Als lokaal webtoepassingsbeheer is ingeschakeld, raadpleegt u hier de gebruikersdocumentatie voor meer informatie over het rechtstreeks toevoegen van webapps vanuit het menu Instellingen van het apparaat.

In Control Hub kunt u de wijzigingen bekijken die in webapps in de geschiedenis van hetapparaat zijn gemaakt.


Dit artikel is niet van toepassing op DX70 of DX80.

Webapps worden niet ondersteund wanneer het apparaat van de board- of Desk-serie in de bijbehorende modus staat.

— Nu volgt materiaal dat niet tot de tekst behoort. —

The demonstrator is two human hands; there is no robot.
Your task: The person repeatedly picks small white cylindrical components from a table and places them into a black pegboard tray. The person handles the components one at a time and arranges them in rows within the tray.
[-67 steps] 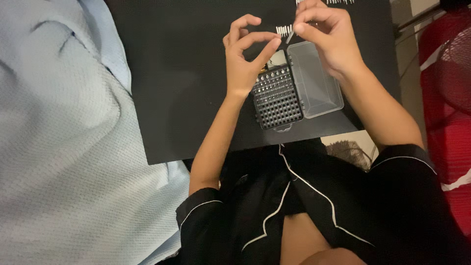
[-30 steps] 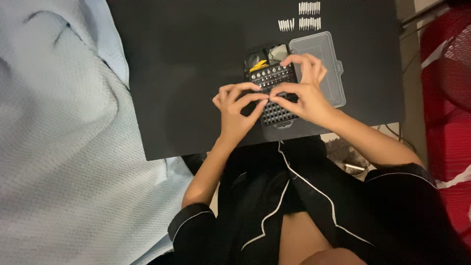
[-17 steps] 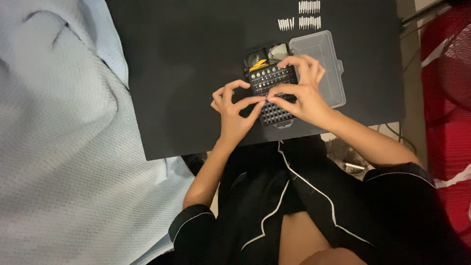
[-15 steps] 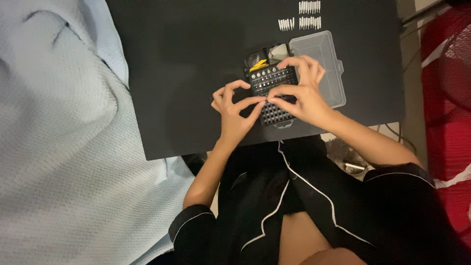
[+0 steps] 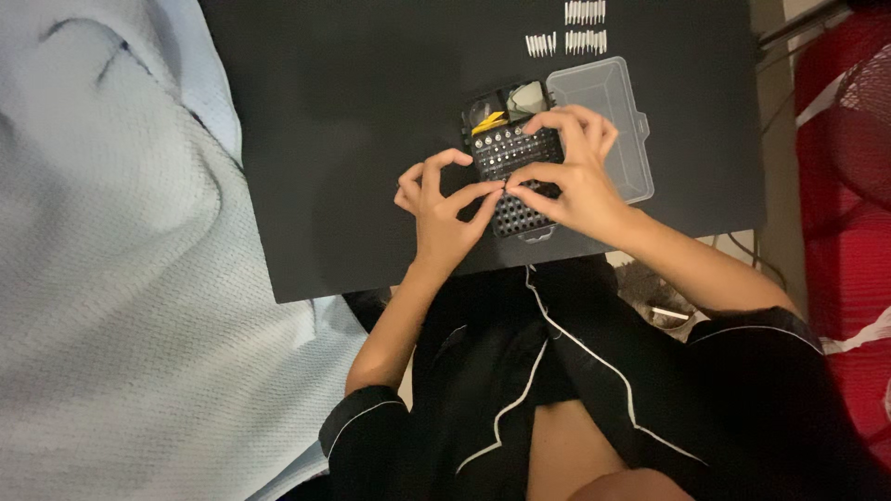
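Black short-sleeved shirt point(image 5: 594, 390) with thin white piping, bare forearms.

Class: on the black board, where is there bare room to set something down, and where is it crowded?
Bare: the wide stretch of board between blanket and bit case. Crowded: around the case, its clear lid, both hands, and the bit rows.

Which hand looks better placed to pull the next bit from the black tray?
Probably the right hand: it lies over the bit tray, fingertips on the rows. The left hand only reaches its edge.
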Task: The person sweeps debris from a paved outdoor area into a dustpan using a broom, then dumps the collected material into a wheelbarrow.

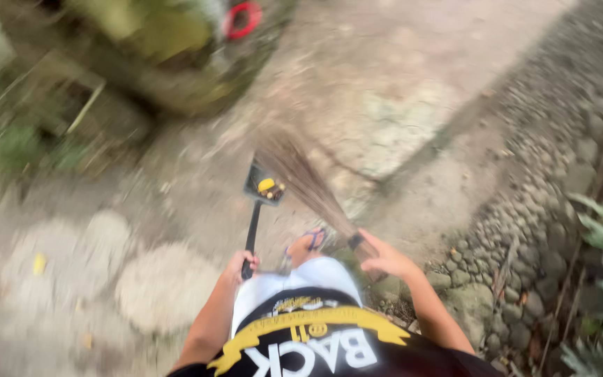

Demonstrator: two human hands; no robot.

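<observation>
Stick broom and long-handled dustpan meet low over the stone path, bristles brushing just beside the pan. Right hand wraps its fingers around the broom's bound handle end. Left hand is clenched on the dustpan's black pole. Yellow bits lie in the pan. One sandalled foot shows between the hands.
</observation>
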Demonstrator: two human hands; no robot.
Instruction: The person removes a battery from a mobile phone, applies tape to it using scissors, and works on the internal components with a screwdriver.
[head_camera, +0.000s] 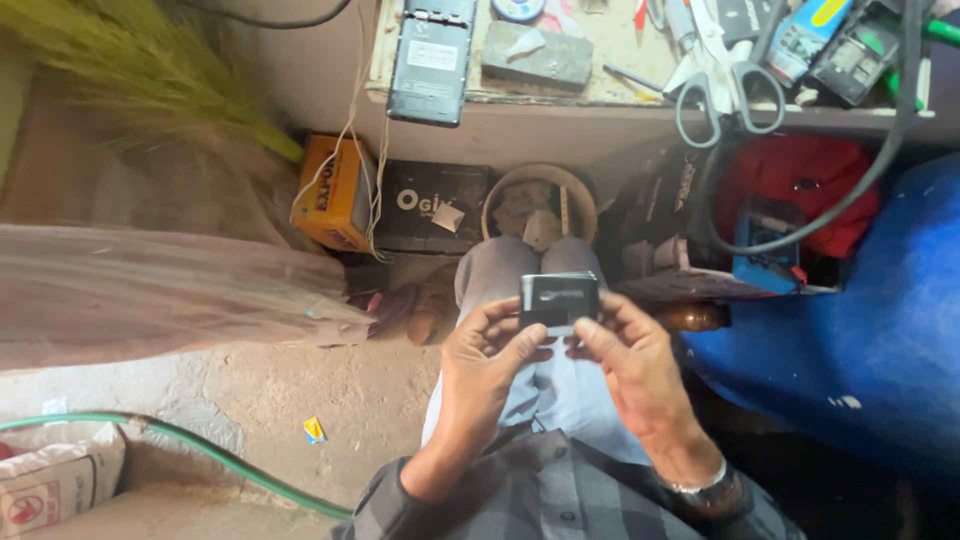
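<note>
I hold a small dark rectangular phone part (558, 298) over my lap with both hands. My left hand (487, 360) grips its left edge, thumb pressed near the lower corner. My right hand (632, 358) holds the right edge, fingers curled under it; a metal watch sits on that wrist. My knees in grey trousers (500, 268) show just beyond the part.
A workbench (600, 118) ahead carries an opened phone (432, 62), a grey block (537, 56), scissors (722, 80) and several tools. Below it sit an orange box (332, 192), a black box (432, 205) and a round basket (538, 205). A blue sheet (860, 320) lies right, a green hose (200, 445) left.
</note>
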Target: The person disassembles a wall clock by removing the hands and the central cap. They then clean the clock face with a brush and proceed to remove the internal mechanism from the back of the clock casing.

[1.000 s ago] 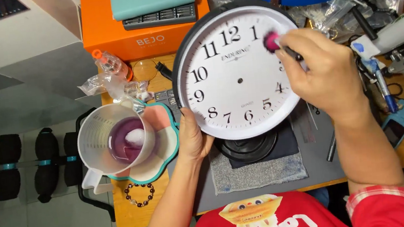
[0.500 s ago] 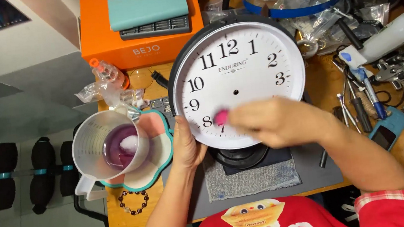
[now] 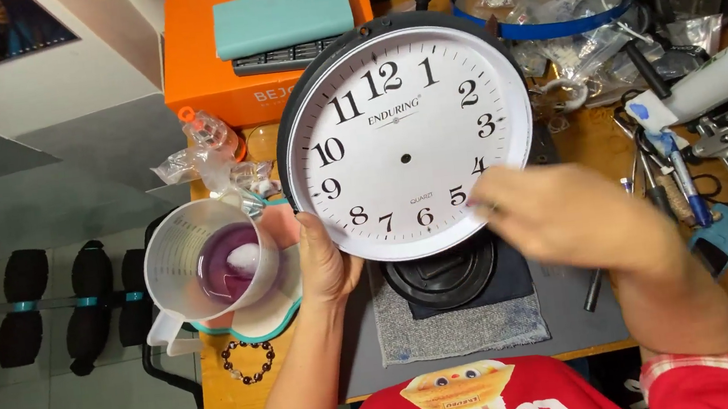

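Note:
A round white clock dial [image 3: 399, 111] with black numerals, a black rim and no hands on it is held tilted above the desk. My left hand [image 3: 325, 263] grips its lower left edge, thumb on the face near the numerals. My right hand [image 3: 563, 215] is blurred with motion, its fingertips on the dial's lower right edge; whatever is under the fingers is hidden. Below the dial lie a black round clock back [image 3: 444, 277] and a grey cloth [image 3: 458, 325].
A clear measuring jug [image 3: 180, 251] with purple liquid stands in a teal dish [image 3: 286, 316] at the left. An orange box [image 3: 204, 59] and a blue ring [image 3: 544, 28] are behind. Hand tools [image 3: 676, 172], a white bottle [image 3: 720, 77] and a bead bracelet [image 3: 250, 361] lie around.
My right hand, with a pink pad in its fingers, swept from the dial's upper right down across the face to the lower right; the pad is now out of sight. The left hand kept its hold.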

De webapps die via de UI-extensiebewerker zijn toegevoegd, worden niet weergegeven in Control Hub. Om deze te bewerken, gaat u rechtstreeks naar de editor.

1

Ga in de klantweergave in https://admin.webex.com naar de pagina Apparaten en klik op uw apparaat in de lijst.

2

Klik onder Configuraties op Webapps en selecteer Toevoegen.

3

Voer de naam en de URL van de webapp in. De naam wordt weergegeven onder het webapppictogram in het startscherm. Het apparaat probeert een pictogram te verkrijgen van de WebApp-URL, maar gebruikt een standaardpictogram als de kwaliteit niet goed genoeg is. U kunt desgewenst een aangepast pictogram toevoegen in het veld URL voor webapppictogram.

U kunt kiezen of u de web-app wilt weergeven
  • Altijd

  • Alleen buiten gesprek

  • Alleen in gesprek

4

Klik op Toevoegen en Opslaan.

Het pictogram van de web-app is nu zichtbaar op het startscherm van uw apparaat. De app wordt geopend in volledig scherm en er treedt een time-out op na 15 minuten wanneer deze niet wordt gebruikt.


De webtoepassingen die via Control Hub worden toegevoegd, kunnen niet worden bewerkt in de EDITOR voor UI-toestellen. Om deze te bewerken, gaat u rechtstreeks naar de Control Hub.

1

U kunt de WebApp-extensiebewerker openen vanuit de webportal van het apparaat. Lees het artikel Geavanceerde configuraties voor meer informatie over de toegang. Wanneer de webportal van het apparaat wordt geopend, selecteert u UI Extensions Editor in het menu links.

2

Klik onder WebApp op Nieuw en Toevoegen.

3

Voer de naam en de URL van de webapp in. De naam wordt weergegeven onder het webapppictogram in het startscherm. Het apparaat probeert een pictogram te verkrijgen van de WebApp-URL, maar gebruikt een standaardpictogram als de kwaliteit niet goed genoeg is. U kunt desgewenst een aangepast pictogram toevoegen in het veld URL voor webapppictogram.

U kunt kiezen of u de web-app wilt weergeven
  • Altijd

  • Alleen buiten gesprek

  • Alleen in gesprek

4

Exporteer uw configuratie door op Op de bovenste balk.

Het pictogram van de web-app is nu zichtbaar op het startscherm van uw apparaat. De app wordt geopend in volledig scherm en er treedt een time-out op na 15 minuten wanneer deze niet wordt gebruikt.